◆ **Input data**:

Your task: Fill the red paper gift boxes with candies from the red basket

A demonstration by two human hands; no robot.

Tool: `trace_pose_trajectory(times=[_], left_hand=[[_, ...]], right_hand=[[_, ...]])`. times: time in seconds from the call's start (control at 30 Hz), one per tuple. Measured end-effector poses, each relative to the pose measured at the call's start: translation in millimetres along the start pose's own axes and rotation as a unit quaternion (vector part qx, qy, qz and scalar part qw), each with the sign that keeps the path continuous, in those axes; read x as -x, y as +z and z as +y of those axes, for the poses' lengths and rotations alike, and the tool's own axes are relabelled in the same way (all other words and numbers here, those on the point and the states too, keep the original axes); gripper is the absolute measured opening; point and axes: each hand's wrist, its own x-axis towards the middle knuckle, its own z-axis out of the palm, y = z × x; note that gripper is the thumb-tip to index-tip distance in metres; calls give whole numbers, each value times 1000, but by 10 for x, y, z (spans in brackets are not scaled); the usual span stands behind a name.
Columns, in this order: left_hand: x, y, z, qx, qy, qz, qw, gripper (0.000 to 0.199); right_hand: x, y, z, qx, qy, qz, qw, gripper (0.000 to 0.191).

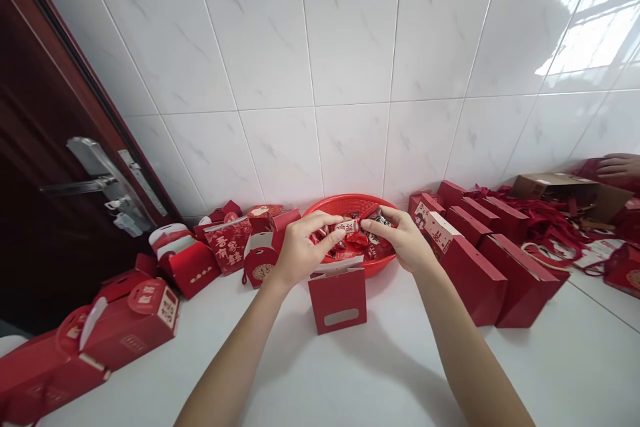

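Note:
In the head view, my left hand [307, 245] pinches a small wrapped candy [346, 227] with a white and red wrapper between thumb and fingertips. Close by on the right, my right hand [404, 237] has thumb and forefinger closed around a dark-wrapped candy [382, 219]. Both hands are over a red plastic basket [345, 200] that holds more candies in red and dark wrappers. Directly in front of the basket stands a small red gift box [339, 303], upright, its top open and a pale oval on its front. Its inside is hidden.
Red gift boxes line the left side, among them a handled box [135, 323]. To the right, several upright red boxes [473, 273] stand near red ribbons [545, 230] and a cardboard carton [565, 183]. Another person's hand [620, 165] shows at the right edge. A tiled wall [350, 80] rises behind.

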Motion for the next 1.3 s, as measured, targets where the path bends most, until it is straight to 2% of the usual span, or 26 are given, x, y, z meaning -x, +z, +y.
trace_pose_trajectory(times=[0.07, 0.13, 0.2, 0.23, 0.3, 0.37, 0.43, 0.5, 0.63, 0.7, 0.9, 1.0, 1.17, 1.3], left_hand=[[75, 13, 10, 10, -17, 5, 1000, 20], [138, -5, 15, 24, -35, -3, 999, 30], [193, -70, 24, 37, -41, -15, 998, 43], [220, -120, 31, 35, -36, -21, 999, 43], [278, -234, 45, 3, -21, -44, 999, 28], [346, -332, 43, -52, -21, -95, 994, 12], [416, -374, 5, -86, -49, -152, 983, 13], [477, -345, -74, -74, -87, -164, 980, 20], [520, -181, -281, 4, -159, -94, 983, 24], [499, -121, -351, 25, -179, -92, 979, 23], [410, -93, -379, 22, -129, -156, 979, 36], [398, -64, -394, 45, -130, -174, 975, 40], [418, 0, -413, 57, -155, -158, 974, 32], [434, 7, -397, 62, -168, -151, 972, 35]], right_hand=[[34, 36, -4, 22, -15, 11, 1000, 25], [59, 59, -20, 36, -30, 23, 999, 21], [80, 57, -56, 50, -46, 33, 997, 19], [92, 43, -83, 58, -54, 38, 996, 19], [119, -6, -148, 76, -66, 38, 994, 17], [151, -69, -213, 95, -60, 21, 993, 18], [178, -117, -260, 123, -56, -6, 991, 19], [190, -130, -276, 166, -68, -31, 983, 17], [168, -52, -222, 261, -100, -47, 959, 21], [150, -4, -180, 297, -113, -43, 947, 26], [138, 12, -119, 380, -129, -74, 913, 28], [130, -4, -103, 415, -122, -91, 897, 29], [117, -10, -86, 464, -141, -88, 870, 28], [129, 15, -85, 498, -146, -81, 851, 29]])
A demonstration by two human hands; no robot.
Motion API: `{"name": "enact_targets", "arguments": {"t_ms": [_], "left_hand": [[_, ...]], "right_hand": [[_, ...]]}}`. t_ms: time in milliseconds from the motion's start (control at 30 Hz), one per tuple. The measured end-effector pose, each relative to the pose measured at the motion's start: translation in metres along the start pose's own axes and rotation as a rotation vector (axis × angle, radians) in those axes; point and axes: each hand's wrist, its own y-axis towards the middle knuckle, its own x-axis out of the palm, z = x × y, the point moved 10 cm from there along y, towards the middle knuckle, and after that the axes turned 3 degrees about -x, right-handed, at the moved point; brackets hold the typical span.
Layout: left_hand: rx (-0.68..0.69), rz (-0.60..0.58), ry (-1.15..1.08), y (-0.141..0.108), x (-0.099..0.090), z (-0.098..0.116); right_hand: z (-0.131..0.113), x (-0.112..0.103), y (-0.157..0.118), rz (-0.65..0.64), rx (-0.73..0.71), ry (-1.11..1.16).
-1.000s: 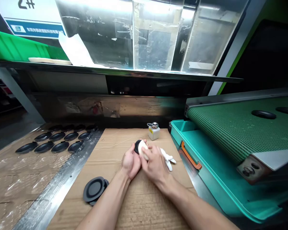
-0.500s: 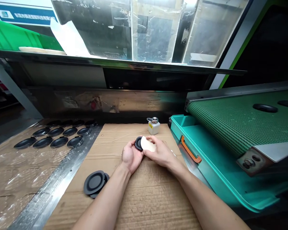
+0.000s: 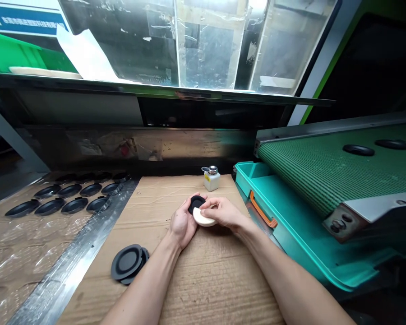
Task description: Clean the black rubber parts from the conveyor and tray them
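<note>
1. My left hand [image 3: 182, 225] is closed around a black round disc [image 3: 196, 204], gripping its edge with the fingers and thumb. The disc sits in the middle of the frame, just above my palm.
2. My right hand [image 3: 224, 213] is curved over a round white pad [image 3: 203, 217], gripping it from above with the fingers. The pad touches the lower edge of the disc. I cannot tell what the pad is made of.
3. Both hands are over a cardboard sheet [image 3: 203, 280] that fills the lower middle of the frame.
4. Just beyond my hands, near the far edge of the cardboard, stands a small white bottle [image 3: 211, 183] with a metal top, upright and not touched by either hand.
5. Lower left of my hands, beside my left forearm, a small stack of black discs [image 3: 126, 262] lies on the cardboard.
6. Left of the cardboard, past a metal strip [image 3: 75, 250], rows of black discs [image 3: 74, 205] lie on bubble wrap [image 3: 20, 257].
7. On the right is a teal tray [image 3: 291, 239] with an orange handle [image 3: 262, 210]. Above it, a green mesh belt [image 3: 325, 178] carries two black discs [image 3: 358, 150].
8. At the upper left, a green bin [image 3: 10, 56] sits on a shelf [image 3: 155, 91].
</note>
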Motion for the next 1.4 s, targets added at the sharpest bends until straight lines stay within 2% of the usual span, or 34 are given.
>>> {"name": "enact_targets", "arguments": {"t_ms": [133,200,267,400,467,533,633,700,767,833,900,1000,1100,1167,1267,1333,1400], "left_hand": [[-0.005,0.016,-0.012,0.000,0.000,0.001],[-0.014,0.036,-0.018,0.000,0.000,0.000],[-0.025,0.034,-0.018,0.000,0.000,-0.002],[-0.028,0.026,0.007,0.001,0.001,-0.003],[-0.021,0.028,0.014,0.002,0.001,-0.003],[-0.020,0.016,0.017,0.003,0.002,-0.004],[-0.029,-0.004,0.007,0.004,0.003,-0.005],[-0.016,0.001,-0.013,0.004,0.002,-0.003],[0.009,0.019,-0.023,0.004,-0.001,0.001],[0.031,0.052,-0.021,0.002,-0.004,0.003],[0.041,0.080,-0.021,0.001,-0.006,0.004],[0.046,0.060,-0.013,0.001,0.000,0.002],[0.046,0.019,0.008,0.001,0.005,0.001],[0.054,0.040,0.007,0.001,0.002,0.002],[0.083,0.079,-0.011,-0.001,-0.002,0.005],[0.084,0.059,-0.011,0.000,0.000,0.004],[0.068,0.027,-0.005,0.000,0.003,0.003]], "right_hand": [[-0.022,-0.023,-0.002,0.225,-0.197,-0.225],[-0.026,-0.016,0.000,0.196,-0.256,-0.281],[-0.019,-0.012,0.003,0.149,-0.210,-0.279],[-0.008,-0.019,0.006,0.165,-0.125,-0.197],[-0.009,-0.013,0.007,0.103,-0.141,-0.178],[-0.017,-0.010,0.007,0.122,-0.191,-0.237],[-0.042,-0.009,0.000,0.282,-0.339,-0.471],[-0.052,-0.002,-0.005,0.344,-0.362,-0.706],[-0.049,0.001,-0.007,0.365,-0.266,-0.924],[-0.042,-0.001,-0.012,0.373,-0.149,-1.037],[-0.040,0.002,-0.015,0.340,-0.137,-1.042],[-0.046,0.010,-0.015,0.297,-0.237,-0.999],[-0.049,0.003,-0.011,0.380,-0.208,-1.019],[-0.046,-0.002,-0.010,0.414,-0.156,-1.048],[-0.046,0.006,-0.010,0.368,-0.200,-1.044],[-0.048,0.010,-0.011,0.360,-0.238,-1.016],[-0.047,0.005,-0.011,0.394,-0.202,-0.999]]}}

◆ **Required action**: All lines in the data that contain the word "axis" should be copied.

◆ **Solution**:
Tool: `trace_pose_trajectory(times=[_], left_hand=[[_, ...]], right_hand=[[_, ...]])`. times: time in seconds from the call's start (control at 30 Hz), one per tuple. Measured end-effector poses, each relative to the pose measured at the call's start: translation in millimetres along the start pose's own axes and rotation as a unit quaternion (vector part qx, qy, qz and scalar part qw), each with the sign that keeps the path continuous, in those axes; read x as -x, y as +z and z as +y of those axes, for the poses' lengths and rotations alike, and the tool's own axes are relabelled in the same way (all other words and numbers here, those on the point and the states too, keep the original axes); gripper is the absolute measured opening; point and axes: each hand's wrist, its own x-axis towards the middle knuckle, its own z-axis out of the palm, y = z × x; note that gripper is the thumb-tip to index-tip distance in metres; calls give whole numbers, each value times 1000, but by 10 for x, y, z (spans in brackets are not scaled); the usual span stands behind a name.
Motion API: `{"name": "enact_targets", "arguments": {"t_ms": [_], "left_hand": [[_, ...]], "right_hand": [[_, ...]]}}`. t_ms: time in milliseconds from the motion's start (control at 30 Hz), one per tuple. The measured end-effector pose, each relative to the pose measured at the motion's start: translation in metres along the start pose's own axes and rotation as a rotation vector (axis × angle, radians) in those axes; point and axes: each hand's wrist, its own y-axis towards the middle knuckle, its own x-axis out of the palm, z = x × y, the point moved 10 cm from there along y, towards the middle knuckle, and after that the axes turned 3 degrees about -x, right-handed, at the moved point; brackets hold the typical span.

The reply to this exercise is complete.